Our earlier work on cucumbers and basil [2] showed that mineral fertilizers produced the highest yields. Poultry manure resulted in moderate yields, whereas cattle manure reduced cucumber yield substantially (≈42% below the mineral control). For basil, poultry manure proved most effective. In this treatment, and in all basil treatments with manure additives, hydrolytic enzyme activity in soil was lower than in control. Theoretically, FDA hydrolysis is a method for measuring total microbial activity in soils and other environmental samples [32], and the addition of organic amendments is generally expected to increase soil microbial activity [34], thereby releasing more nutrients available for plants. In our experiments, however, soil microbiological activity measurements with basil did not confirm this trend, whereas cucumber experiments did (Figure 7), even though cucumber yield was lowest with cattle and poultry manure [2].

4.3. Plant Growth

The effects of different fertilizers on plant growth varied significantly across species. Poultry manure ± bacteria improved Norway spruce germination, but reduced Scots pine germination in the first year (Table 5). Pig manure ± bacteria enhanced Norway spruce germination, with this effect becoming evident only in the second year. The addition of bacteria had no significant effect in conifer experiments overall. The large differences in germination rates between years may reflect variation in environmental conditions. In 2023, lower germination coincided with cooler spring temperatures and fluctuating humidity, whereas in 2024 more stable conditions prevailed. Although temperature and relative humidity were monitored during experiments, light intensity and photoperiod were not systematically recorded. These factors may have influenced year-to-year variation and should be considered.

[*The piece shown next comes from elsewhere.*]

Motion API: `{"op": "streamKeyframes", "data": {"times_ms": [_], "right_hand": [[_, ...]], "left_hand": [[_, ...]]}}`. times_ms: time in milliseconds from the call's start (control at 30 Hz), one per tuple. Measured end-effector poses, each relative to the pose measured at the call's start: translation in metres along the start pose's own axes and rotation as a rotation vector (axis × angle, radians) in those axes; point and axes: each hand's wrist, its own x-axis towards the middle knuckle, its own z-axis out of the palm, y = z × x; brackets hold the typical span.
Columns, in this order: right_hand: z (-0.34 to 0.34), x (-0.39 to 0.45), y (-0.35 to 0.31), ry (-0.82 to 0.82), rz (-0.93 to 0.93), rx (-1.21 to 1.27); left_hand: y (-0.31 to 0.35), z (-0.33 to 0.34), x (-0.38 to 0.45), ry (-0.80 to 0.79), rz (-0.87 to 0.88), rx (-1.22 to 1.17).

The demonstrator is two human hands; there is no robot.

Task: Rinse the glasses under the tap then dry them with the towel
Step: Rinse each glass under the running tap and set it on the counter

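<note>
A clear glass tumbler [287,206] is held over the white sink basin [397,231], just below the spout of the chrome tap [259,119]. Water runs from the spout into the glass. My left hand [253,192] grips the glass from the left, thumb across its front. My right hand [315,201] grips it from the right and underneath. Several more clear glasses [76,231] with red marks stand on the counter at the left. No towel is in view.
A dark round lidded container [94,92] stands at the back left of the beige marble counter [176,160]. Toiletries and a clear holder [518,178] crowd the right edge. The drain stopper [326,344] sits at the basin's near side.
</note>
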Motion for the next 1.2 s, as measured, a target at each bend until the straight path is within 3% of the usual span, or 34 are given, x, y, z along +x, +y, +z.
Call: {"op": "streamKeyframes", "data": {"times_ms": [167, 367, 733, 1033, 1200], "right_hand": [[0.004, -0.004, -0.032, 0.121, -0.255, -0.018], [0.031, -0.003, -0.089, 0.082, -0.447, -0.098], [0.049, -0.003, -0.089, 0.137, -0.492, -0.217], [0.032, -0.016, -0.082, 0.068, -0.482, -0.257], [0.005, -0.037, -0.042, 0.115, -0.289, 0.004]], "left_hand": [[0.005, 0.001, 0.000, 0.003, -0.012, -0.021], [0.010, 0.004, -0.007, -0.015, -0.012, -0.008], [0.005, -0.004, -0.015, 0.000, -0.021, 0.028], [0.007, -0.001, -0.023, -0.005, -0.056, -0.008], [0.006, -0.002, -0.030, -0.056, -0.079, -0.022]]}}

Differences were also observed at the cultivar level, as demonstrated in experiments with garden pansies ‘Mega Star Yellow with Blotch’ and ‘Carneval Special Beacon Rose’. In pansy cultivation, poultry manure fertilizer reduced the leaf projection area (Figure 5), most likely due to excessive nitrogen concentrations (Table A1). A lower application rate would therefore be necessary for safe use. Among the tested variants, the only manure type where bacterial supplementation improved pansy growth was cattle manure.

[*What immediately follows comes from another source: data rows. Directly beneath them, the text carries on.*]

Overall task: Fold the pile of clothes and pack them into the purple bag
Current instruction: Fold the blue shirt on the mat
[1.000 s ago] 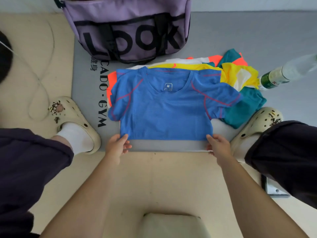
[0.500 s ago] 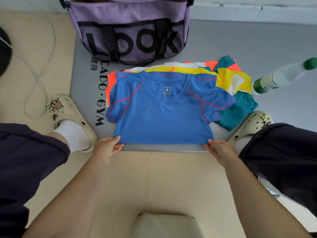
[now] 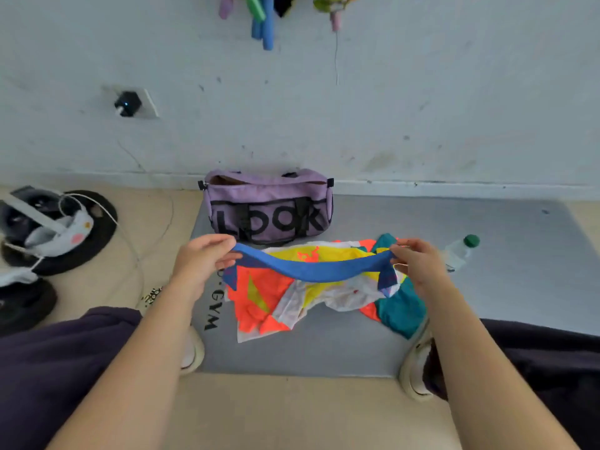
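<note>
Lifting blue shirt (image 3: 313,271) off pile (image 3: 292,303) w/ both hands (image 3: 201,259), prob. folded now.

A mat (image 3: 487,287) lies on the floor against the wall, with the bag (image 3: 268,206) standing at its far left corner, open top up. A pile of clothes (image 3: 292,306) lies on the mat just in front of the bag, and a bottle (image 3: 459,253) lies to the right of the pile. Above the pile, the left hand (image 3: 203,259) and right hand (image 3: 418,263) hold the two ends of a shirt (image 3: 311,269), which sags between them; one shoe (image 3: 191,352) rests at the mat's near left edge, another shoe (image 3: 414,368) at its near right edge.
</note>
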`<state>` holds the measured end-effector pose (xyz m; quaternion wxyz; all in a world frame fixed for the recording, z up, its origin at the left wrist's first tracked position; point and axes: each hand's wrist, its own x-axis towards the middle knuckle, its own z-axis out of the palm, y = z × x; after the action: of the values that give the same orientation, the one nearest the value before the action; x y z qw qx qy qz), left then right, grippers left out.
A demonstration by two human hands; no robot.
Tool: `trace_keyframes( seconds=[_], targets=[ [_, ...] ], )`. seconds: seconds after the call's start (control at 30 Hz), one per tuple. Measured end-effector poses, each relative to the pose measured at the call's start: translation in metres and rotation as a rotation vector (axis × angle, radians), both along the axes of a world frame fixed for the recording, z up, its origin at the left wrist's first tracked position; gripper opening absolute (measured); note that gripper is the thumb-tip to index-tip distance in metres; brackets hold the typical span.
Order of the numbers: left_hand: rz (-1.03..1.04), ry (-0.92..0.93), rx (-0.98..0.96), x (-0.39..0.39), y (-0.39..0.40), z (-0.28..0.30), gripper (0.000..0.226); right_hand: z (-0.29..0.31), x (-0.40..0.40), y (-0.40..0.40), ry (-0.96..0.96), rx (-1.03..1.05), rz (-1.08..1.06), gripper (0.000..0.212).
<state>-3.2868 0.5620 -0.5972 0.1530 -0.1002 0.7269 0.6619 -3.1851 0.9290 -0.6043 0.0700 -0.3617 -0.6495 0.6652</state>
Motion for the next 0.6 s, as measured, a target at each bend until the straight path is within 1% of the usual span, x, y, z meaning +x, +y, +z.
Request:
trace_keyframes(
  seconds=[0.1, 0.13, 0.23, 0.3, 0.4, 0.5, 0.53, 0.6],
  targets=[
    [-0.173, 0.172, -0.032, 0.002, 0.015, 0.074, 0.030, 0.069, -0.011, -0.014, 0.126, 0.180, 0.094, 0.023],
    [-0.224, 0.228, -0.061, 0.006, 0.020, 0.096, 0.031, 0.090, -0.013, -0.020, 0.174, 0.238, 0.128, 0.024],
    [-0.285, 0.395, -0.148, 0.020, 0.032, 0.153, 0.028, 0.146, -0.011, -0.040, 0.296, 0.403, 0.219, 0.026],
    [-0.303, 0.488, -0.156, 0.032, 0.040, 0.184, 0.022, 0.179, -0.006, -0.052, 0.359, 0.499, 0.264, 0.028],
    [-0.347, 0.638, -0.172, 0.047, 0.050, 0.220, 0.019, 0.219, 0.003, -0.072, 0.489, 0.505, 0.358, 0.029],
    [-0.373, 0.819, -0.285, 0.057, 0.058, 0.242, 0.018, 0.243, 0.010, -0.091, 0.592, 0.449, 0.433, 0.026],
    [-0.390, 0.813, -0.258, 0.061, 0.060, 0.246, 0.019, 0.248, 0.012, -0.097, 0.612, 0.432, 0.454, 0.026],
    [-0.415, 0.705, -0.160, 0.067, 0.063, 0.249, 0.020, 0.255, 0.017, -0.106, 0.642, 0.389, 0.495, 0.026]
  ],
)
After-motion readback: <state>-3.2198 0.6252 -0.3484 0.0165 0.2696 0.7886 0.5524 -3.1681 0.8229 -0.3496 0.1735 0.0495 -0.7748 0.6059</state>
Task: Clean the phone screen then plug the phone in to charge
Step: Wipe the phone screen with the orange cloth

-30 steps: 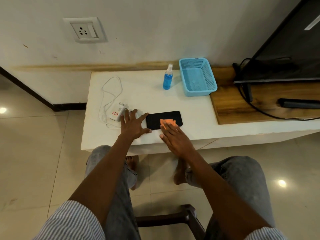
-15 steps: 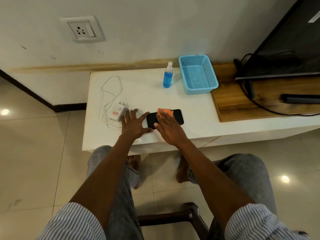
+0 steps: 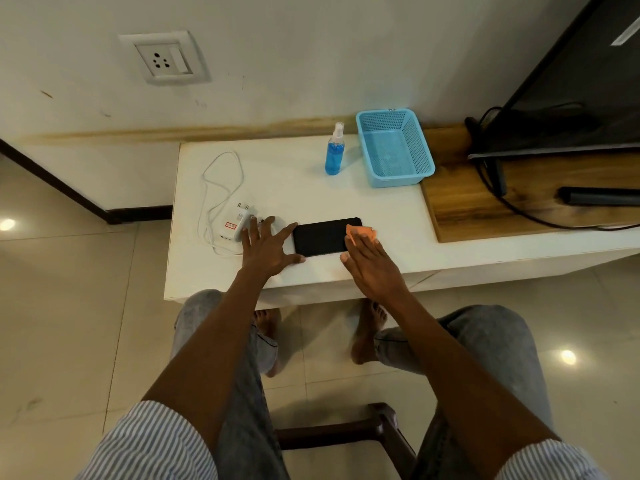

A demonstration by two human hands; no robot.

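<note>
- Smartphone: I see it flat, screen up, mid-frame on the white surface.
- Left hand: fingers spread, bracing its left end.
- Right hand: flat, pressing the orange cloth on its right end.

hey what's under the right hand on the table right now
An orange cloth, pressed flat by the right hand onto the right end of the black phone. Most of the cloth and that phone end are covered.
</note>
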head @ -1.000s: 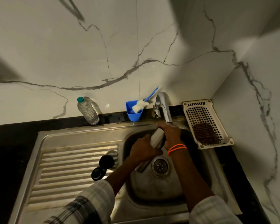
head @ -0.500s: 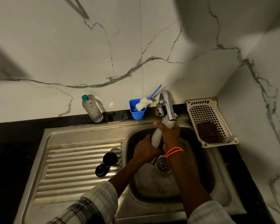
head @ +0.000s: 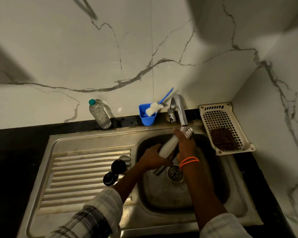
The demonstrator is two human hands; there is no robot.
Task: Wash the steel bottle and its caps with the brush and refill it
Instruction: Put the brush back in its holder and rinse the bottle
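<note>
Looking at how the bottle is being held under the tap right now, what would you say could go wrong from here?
The steel bottle is tilted, its threaded mouth just under the tap spout, so water may miss the opening and splash. Both the left hand and the right hand grip a probably wet bottle, which could slip into the sink. The two black caps on the sloped drainboard could get knocked by the left forearm.

We find no readable text, label, brand or number anywhere around the sink (head: 93, 145); the clear plastic bottle (head: 100, 115) behind it carries no legible label.
</note>
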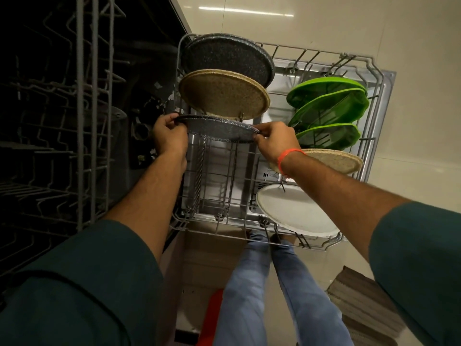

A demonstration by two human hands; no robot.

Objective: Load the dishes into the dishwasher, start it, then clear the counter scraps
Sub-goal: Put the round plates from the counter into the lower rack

Although organic fertilizers often cannot match the immediate growth effects of mineral fertilizers, they may contribute to more sustainable nutrient cycling in subsequent years [41,42]. The effects of microbial inoculants remain inconsistent: while many bacterial strains exhibit plant growth-promoting traits in vitro, their in vivo effectiveness is often limited [43]. Nevertheless, extensive evidence supports the potential of beneficial microbes to improve nutrient acquisition, stimulate root development, and produce growth-promoting compounds [44].

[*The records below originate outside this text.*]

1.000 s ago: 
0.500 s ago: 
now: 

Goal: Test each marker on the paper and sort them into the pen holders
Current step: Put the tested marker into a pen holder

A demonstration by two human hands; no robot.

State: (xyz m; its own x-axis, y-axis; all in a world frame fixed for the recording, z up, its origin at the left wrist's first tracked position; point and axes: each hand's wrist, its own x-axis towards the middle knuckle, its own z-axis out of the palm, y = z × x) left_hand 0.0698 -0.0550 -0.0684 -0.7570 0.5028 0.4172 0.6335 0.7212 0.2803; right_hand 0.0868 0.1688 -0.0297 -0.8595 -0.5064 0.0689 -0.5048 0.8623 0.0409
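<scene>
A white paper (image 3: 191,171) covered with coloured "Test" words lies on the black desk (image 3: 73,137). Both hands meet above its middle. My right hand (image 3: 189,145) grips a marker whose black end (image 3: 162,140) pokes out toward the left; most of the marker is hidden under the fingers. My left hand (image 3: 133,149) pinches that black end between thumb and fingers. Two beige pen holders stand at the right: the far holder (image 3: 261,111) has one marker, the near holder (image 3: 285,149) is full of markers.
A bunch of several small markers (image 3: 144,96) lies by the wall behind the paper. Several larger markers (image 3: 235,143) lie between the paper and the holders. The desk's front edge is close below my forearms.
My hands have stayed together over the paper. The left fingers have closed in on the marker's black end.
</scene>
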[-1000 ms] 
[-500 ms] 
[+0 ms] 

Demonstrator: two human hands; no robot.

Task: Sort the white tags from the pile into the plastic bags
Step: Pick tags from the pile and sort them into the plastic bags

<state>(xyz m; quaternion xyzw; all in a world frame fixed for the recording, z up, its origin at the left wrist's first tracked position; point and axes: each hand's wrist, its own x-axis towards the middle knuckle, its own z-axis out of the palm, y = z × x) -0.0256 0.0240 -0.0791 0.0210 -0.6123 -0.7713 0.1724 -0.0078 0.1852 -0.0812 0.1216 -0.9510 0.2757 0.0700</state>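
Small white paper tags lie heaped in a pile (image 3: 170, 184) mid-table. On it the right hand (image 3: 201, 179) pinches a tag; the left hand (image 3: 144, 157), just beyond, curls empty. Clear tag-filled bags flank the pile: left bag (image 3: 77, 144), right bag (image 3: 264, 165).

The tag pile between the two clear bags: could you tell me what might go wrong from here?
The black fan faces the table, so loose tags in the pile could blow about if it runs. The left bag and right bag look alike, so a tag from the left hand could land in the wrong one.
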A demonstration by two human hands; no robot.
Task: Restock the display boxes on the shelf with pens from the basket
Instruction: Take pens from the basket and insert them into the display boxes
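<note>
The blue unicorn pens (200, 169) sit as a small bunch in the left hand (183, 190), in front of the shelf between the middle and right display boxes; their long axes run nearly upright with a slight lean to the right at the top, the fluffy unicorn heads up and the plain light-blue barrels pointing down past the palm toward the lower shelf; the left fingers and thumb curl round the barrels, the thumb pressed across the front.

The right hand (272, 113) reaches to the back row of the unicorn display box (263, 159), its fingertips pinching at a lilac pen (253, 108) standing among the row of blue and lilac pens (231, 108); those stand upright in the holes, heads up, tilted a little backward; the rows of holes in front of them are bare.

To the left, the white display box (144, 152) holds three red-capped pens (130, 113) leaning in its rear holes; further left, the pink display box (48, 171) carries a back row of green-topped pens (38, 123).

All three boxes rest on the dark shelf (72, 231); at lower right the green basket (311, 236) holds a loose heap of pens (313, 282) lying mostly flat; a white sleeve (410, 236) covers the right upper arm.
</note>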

Taken together, the results indicate that composted manures combined with peat and ash—particularly when supplemented with carefully selected microbial inoculants—hold some promise as sustainable alternatives to conventional fertilizers. However, the variability in plant responses, along with the inconsistent agronomic benefits observed, highlights that practical application remains far from straightforward. Considerable research on plant–microbe interactions and formulation stability will still be required, and without such refinement, widespread replacement of mineral fertilizers may remain unrealistic in the near term. Future studies should include systematic recording of environmental parameters. Providing such data, alongside exact replicate numbers, will strengthen the reproducibility and reliability of the findings. Contrasting outcomes emphasize the extreme species-specificity of responses and highlight that growth suppression was frequently observed alongside isolated positive cases. Therefore, practical application requires careful evaluation of species- and cultivar-specific outcomes.